Sex, Sports, and China’s National Crisis, 1931-1945:
The “Athletic Movie Star” Li Lili (1915-2005)

By Yunxiang Gao


Modern Chinese Literature and Culture, vol. 22, no. 1 (Spring 2010), pp. 96-161


The author explores how the movie actress Li Lili’s “athletic movie star” image served as a site where ideological values and political systems constructed and contested notions of nation and state during the “national crisis” caused by Japanese invasion. The concerted efforts of Communists, Nationalists, and leftist intellectuals promoted such an image as a model that suited the discursive needs of China’s wartime nationalism. By merging athletics and beauty, Li and Sun Yu, one of the leading directors of Lianhua Studio created the “athletic movie star” as an important archetype for Chinese film. Li’s performances fused sensuality with sport to produce a modern, yet nationalistic female persona that was at once appealing to the masses and still served the nation-building goals of China’s major political parties. Hence, the article highlights the role of sports in the making of the modern girl.

Li’s career presents contradictory meanings. All sides in the political struggles of the time found ways to appropriate her screen image of athletic robustness for their own agendas. Communists sought to construct strong female working-class citizens, while the Nationalist government project an international image of strong, healthy middle-class Chinese female citizens to represent the new modern nation. Far from seeing her as a pawn of these various forces, Gao emphasizes Li’s sense of political agency in her films. The article demonstrates how Li’s background, as well as both her public and private life, coalesced around athleticism, political rights, and patriotism allowed her to respond to the competing demands of powerful ideological forces and to create her own model of female citizenship. Along with male directors and screenwriters, she actively participated in negotiating the meaning of her strong and heroic onscreen image and facilitated the nationalist agendas.

The sexuality of movie actresses had always been suspect and under scrutiny and the sexy body of the athletic movie star was not automatically assumed to be clean. Gao demonstrates how Communists, Nationalists, and Li herself found ways to deal with both the sexuality exuding from depictions of her athletic body and the persistent cultural biases against and suspicions of actresses to maintain a public aura of chastity in order to serve the lofty nationalist goals. While patriarchal control made her physically less dangerous and less threatening and her innocent girlish image masked sexual appeal, patriotic spirit of a sacrificing woman justified the display of her body.

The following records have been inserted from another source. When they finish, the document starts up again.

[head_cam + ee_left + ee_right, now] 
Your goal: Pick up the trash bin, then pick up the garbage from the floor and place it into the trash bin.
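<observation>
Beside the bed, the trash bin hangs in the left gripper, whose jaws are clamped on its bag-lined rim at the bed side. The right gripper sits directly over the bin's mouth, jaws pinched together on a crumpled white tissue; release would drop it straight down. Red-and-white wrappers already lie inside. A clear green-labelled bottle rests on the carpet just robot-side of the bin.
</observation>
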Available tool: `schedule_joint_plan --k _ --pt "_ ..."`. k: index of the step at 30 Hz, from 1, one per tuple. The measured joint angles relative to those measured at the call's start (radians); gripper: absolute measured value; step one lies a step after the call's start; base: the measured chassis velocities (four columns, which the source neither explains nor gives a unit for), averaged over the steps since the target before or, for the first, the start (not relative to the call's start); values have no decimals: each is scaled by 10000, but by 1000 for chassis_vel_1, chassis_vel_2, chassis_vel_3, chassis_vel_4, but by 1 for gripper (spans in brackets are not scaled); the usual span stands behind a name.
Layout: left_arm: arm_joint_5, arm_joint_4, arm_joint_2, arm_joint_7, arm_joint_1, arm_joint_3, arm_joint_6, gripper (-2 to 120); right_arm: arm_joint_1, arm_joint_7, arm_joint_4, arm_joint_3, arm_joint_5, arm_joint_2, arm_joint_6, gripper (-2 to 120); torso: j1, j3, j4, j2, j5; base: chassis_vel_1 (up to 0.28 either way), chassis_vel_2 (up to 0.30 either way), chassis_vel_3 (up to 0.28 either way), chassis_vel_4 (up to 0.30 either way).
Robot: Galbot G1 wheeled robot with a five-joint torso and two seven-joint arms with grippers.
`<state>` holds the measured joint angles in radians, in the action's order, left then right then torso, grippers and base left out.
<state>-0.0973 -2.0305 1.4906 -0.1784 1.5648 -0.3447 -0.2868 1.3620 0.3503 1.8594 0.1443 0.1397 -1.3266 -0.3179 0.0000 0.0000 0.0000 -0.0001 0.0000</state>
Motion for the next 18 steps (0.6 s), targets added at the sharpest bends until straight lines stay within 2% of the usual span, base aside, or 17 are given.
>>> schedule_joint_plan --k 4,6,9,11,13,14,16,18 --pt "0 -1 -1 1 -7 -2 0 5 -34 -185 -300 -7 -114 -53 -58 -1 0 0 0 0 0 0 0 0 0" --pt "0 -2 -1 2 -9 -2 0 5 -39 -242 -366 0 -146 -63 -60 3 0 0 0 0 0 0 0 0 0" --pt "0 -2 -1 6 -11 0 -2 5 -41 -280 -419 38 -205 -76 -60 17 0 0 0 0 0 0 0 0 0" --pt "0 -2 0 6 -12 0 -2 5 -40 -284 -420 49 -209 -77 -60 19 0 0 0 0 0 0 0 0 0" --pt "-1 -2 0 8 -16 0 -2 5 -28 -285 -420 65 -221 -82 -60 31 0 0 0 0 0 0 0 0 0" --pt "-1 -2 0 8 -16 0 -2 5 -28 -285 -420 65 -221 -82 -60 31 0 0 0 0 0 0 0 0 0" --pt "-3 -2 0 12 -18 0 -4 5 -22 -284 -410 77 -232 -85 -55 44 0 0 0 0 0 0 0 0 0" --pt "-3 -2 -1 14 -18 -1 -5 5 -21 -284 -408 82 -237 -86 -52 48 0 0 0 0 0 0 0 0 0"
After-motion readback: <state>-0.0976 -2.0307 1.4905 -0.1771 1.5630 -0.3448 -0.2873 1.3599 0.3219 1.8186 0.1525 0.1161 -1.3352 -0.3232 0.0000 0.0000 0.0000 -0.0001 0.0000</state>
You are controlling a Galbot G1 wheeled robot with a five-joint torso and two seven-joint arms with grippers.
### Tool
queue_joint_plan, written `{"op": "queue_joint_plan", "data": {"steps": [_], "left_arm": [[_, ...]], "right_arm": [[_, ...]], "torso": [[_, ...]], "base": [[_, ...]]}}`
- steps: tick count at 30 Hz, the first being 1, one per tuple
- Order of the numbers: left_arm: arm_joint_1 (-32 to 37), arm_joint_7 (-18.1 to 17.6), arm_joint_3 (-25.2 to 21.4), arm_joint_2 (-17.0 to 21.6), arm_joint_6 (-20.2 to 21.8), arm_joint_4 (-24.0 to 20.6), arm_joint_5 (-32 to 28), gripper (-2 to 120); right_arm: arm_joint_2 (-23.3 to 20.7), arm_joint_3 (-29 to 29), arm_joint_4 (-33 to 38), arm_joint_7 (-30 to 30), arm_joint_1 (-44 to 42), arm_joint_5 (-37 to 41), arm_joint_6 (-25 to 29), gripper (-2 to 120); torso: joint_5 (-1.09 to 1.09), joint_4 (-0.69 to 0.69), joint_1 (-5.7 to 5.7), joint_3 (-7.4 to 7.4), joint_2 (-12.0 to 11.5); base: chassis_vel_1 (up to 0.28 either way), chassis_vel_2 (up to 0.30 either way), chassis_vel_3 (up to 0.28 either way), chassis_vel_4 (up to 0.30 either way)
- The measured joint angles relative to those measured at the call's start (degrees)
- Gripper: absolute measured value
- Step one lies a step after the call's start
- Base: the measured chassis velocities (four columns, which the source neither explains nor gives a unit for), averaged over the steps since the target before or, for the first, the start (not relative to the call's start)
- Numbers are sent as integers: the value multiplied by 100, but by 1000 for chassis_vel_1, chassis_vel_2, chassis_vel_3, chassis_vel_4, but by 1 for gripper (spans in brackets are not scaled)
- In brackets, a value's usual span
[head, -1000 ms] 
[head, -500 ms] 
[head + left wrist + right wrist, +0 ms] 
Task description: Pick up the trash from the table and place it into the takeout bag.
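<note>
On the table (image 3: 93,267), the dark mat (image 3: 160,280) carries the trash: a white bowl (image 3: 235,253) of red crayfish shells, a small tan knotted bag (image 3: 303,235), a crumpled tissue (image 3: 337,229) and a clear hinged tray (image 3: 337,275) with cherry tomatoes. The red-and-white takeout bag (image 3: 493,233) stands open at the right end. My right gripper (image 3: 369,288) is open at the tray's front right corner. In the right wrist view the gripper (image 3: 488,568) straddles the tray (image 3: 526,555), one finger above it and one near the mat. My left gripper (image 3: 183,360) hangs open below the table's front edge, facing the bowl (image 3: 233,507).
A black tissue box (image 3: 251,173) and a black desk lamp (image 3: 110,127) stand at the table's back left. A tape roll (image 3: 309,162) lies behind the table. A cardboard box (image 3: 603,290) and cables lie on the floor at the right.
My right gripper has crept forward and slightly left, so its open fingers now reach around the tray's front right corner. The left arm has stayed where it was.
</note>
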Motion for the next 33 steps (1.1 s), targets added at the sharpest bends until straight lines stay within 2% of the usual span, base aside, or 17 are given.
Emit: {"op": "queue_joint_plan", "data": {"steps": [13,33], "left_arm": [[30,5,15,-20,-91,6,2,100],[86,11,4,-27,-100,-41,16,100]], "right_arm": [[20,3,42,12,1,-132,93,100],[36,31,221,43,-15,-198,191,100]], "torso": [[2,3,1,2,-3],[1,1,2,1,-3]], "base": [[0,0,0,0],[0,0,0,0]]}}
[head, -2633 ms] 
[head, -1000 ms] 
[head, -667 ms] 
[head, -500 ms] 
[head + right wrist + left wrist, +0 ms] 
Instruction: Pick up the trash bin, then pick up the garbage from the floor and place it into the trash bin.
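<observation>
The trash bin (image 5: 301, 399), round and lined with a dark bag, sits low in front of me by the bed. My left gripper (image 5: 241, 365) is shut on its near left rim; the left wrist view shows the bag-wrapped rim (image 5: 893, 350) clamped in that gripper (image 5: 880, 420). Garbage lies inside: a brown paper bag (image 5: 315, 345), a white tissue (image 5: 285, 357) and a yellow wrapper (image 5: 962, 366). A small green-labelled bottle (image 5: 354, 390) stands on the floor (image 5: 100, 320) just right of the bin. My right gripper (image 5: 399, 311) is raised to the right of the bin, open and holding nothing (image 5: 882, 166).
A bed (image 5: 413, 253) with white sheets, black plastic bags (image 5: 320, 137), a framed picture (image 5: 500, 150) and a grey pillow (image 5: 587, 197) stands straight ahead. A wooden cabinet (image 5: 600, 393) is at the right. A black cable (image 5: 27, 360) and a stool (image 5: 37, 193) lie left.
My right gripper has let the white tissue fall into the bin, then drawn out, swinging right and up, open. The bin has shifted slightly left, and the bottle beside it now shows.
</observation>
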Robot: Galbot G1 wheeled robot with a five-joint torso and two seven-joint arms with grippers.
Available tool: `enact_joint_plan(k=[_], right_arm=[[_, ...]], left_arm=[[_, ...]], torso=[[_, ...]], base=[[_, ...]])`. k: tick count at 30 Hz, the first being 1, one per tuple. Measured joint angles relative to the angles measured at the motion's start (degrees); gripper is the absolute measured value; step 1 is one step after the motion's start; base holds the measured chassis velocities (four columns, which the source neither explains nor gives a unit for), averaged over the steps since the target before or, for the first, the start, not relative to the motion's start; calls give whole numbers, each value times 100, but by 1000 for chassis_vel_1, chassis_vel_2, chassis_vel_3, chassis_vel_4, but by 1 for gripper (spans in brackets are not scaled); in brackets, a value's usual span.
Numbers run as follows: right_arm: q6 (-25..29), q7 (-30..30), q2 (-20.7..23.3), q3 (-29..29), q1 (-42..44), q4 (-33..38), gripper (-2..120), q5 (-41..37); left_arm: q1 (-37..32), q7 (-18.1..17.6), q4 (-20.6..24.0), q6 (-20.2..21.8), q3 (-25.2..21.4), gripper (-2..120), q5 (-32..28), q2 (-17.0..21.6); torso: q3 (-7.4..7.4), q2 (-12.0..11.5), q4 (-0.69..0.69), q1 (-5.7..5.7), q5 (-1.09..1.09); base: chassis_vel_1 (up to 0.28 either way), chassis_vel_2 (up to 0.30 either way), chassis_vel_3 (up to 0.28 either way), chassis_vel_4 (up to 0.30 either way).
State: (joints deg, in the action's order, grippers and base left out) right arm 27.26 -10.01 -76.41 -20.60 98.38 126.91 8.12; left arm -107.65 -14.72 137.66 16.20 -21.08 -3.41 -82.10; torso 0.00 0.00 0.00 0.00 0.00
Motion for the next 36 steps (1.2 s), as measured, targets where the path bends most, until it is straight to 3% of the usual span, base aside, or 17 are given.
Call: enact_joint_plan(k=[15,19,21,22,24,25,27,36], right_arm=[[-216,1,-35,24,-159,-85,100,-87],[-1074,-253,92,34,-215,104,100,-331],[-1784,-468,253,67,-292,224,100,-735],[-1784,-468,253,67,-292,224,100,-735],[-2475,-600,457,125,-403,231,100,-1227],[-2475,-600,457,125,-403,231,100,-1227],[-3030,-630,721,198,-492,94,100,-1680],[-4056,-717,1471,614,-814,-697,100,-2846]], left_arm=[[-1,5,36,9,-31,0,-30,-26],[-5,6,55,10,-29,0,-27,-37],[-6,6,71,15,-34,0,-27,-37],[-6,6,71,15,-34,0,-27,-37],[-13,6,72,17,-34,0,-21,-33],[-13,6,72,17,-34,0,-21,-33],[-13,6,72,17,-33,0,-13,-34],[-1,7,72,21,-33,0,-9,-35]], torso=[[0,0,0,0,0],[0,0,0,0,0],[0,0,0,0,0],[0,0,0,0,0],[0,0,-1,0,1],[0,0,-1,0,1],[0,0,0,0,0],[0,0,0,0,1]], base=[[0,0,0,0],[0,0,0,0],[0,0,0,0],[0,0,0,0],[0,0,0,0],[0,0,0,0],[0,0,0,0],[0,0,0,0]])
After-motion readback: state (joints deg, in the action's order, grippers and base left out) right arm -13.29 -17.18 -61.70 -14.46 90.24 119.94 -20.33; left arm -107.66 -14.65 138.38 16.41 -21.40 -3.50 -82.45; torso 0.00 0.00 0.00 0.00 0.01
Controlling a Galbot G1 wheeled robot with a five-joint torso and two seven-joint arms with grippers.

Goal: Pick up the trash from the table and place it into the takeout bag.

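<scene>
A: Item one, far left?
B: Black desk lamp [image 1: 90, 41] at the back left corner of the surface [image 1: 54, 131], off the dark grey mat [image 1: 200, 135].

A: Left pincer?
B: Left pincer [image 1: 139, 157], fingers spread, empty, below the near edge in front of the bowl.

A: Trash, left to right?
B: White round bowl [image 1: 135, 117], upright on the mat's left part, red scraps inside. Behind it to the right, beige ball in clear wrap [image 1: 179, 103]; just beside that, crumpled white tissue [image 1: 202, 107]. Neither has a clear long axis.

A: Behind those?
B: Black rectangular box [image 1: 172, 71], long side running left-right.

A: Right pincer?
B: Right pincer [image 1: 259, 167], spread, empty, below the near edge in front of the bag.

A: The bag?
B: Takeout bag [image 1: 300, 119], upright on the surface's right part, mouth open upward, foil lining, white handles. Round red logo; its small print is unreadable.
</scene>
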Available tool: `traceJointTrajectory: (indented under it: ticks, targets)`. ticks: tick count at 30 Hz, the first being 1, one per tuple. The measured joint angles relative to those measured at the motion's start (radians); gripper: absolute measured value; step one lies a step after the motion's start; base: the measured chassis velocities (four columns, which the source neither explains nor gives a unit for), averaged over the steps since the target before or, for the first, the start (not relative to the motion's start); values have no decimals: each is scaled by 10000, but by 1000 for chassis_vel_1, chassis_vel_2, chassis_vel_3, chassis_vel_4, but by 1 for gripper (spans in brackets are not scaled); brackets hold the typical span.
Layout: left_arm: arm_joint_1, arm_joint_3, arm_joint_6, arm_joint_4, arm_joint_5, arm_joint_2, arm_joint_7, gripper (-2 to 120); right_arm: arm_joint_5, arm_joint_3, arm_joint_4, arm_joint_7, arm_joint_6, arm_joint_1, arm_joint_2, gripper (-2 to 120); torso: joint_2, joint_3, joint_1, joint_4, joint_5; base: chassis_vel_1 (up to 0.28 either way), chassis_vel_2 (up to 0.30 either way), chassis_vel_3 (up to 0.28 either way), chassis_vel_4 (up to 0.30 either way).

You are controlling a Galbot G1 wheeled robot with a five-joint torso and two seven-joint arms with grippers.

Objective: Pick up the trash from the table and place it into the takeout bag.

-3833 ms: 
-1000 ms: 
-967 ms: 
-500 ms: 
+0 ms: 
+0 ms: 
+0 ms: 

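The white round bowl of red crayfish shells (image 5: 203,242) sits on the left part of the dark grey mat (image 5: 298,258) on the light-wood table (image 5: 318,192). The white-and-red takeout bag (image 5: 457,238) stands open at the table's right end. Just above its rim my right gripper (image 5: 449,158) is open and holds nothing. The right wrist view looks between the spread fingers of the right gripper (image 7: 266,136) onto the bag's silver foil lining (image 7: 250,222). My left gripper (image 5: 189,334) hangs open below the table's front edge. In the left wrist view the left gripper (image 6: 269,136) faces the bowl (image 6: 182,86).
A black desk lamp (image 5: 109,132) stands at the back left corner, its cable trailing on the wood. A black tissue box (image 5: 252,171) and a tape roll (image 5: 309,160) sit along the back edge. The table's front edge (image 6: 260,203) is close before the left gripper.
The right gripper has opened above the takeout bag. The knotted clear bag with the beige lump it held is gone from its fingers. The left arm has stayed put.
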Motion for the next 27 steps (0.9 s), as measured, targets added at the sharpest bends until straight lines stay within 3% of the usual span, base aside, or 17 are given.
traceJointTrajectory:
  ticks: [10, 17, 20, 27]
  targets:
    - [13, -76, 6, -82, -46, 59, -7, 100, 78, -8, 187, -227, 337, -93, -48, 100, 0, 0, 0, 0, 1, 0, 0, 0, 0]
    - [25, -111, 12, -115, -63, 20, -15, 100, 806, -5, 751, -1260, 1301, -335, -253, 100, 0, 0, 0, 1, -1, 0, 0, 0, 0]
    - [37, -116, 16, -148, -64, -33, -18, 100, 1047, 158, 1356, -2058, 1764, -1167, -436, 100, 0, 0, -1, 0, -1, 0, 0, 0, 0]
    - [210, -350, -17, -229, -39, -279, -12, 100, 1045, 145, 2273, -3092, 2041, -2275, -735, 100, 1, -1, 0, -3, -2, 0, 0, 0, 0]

While playing a central role in reconciling the contradictions in nation building, Li broke through the hierarchical divisions of gender norms–in which the male body is the site of public, political, and collective causes and the female body the site of individual, private, and sexual concern–by injecting a trained female body into the public and national view. Her portrayal of the athletic female body indicated complex interactions between the nationalist agenda and feminism in the modernizing discourse of Chinese nationhood. That is, the strong female bodies configured in wartime cinema were both symbols of nationalist mobilization and celebrated womanhood with a new public persona finding confidence and strength in their bodies.